For this reason and others, the maximalist litmus test used for Ocasio-Cortez is as ethically bankrupt as it is politically impractical. The left can expect to win significant support for positions such as calling for a cease-fire, conditioning military aid to Israel, sanctioning settlers in the West Bank, and recognizing a Palestinian state. These policies are reasonable, could make a meaningful difference to Palestinians, and even have a chance of appealing to an actual majority. But by censuring the likes of Sanders, Bowman, and Ocasio-Cortez, the maximalists prove that such positions don’t satisfy them: They want nothing less than the denial of Israel’s right to exist, a nonstarter for most.
That Israel should be the cause of a major rift among American leftists at this time is striking.

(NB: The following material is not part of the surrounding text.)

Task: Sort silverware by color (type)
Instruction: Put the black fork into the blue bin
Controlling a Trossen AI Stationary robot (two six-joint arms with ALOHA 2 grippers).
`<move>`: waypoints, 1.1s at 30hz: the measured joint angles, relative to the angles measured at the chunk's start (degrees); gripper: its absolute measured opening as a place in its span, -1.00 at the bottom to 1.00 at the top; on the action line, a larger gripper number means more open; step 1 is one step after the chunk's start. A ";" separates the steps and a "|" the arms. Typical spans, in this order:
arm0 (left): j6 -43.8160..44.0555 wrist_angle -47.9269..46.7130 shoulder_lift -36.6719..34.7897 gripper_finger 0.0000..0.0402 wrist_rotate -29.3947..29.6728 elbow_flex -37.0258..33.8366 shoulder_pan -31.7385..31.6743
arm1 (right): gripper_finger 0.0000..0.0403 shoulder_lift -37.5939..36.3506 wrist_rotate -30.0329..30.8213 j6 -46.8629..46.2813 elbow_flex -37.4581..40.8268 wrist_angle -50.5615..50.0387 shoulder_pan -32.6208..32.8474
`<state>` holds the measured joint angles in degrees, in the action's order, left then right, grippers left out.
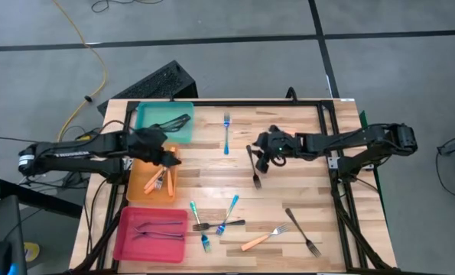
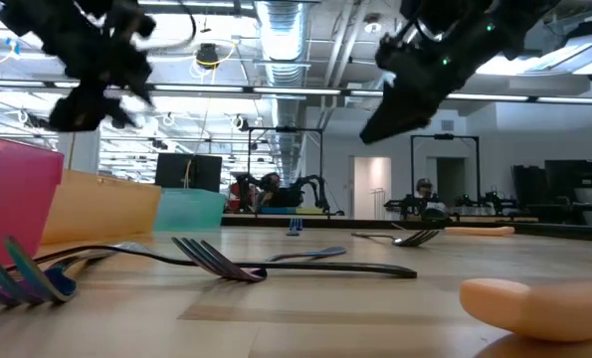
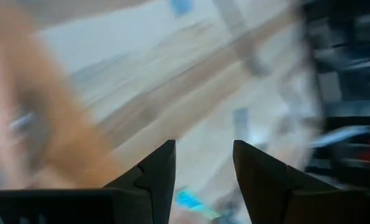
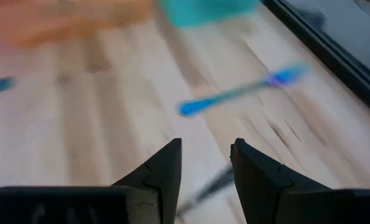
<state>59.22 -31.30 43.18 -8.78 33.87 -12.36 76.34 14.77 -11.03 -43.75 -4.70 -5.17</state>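
Above the flat orange plastic tray point(image 1: 135, 183), which holds orange-handled forks point(image 1: 157, 182), the left gripper point(image 1: 170, 159) hovers with jaws apart and nothing between them. Near the wooden table's point(image 1: 288, 191) middle, the right gripper point(image 1: 262, 156) hangs over a dark grey fork point(image 1: 255, 173), jaws parted and empty. More slim forks lie scattered toward the near edge, and a blue-handled fork point(image 1: 226, 131) lies beside the teal tray point(image 1: 157, 116).

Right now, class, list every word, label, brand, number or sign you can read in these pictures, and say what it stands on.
None can be read: the teal tray, orange tray, pink tray, the forks and the wooden table carry no print that shows.
A pale band on the left arm could be a label: too small to read.
Room behind, low view: no legible signs.
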 joint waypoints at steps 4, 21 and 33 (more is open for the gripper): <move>-2.05 10.79 -2.80 -0.28 0.51 0.01 0.01 | -0.21 0.94 0.96 -7.05 0.07 -3.96 -1.06; -12.79 26.08 -1.31 -0.28 8.53 0.06 2.34 | -0.21 15.52 6.22 -21.12 -0.07 -2.36 5.03; -13.09 27.23 3.63 -0.28 9.67 0.04 4.17 | -0.21 19.99 10.10 -26.22 -0.09 -0.90 8.58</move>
<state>46.13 -4.08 46.81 0.89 33.91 -8.19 96.33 24.86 -37.25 -43.84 -5.60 3.40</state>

The world’s richest country badly needs a socialist force that can stand against growing inequality and advocate persuasively for social and environmental justice. Taking loony, extremist positions on this issue is a sure means of self-marginalization.
Plenty of other roads are available to socialists. When the left-wing New Popular Front topped the votes in French parliamentary elections on July 7, many on the American left cheered. But few seemed to realize that the incredibly broad coalition the French put together last month encompassed parties with starkly divergent positions on Israel-Palestine: The far-left France Unbowed of Jean-Luc Mélenchon, which has embraced an often noxious anti-Zionism, agreed to band together with a wide range of parties, including a socialist party headed by Raphaël Glucksmann, who was previously booed out of a May Day march for his more balanced position on Israel. In the second round of the elections, France’s united left was able to win only by getting help from President Emmanuel Macron’s centrists, which meant widening the tent even more. The coalition was possible in part because the front’s political platform embraced compromise: It calls on France to recognize the State of Palestine and enforce an arms embargo against Israel, but it also loudly denounces Hamas’s October 7 attacks as terrorist massacres.

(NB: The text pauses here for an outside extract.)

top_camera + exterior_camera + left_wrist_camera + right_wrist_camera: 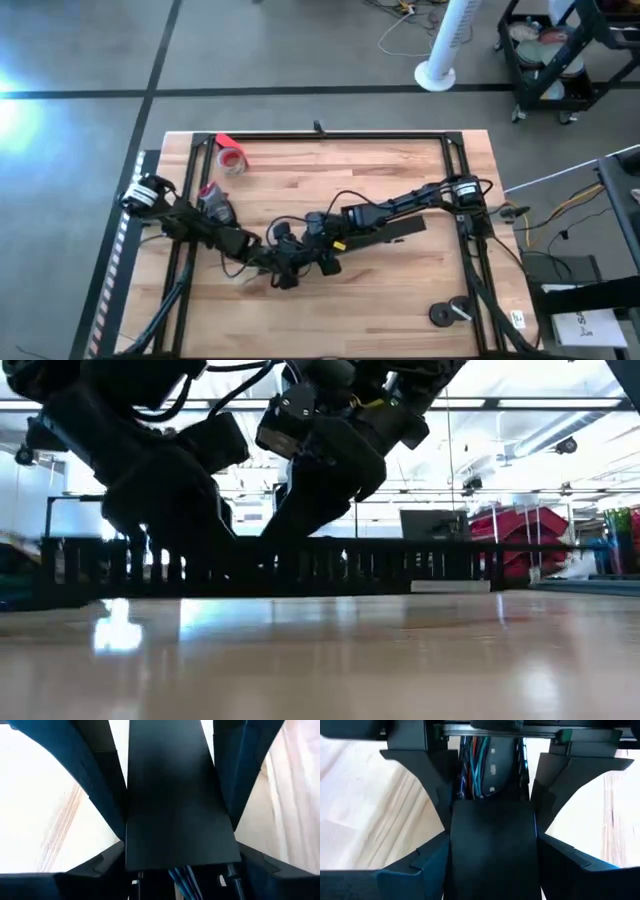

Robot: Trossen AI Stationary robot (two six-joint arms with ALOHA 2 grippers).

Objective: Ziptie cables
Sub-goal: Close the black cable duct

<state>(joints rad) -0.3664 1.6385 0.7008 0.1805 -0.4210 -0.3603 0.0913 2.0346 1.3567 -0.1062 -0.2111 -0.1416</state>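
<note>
Both pincers are meeting at lower centre of the wooden desk (400,170), left pincer (283,268) and right pincer (322,250) each closing around a wide black strip (175,810). The cables (479,765) are showing beyond it; any opposing pull could tear them loose.

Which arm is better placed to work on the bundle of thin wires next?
Likely the right, narrowly. Both grippers meet in the middle, but the thin green and red wires show plainly ahead of the right gripper; the left gripper sees only a sliver.
</note>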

A few months ago, Ocasio-Cortez’s team boasted that her goal was to build “a new Democratic coalition that can consistently draw a majority of American support.” American socialists must decide whether this is what they want: They can choose to be the party of AOC, and others like her, who wish to build a broad popular front, with an actual chance of coming to power and changing lives both at home and overseas. Or they can opt forever to be a bumper-sticker crowd, uninterested in dealing in the art of the possible. What they can’t be is both.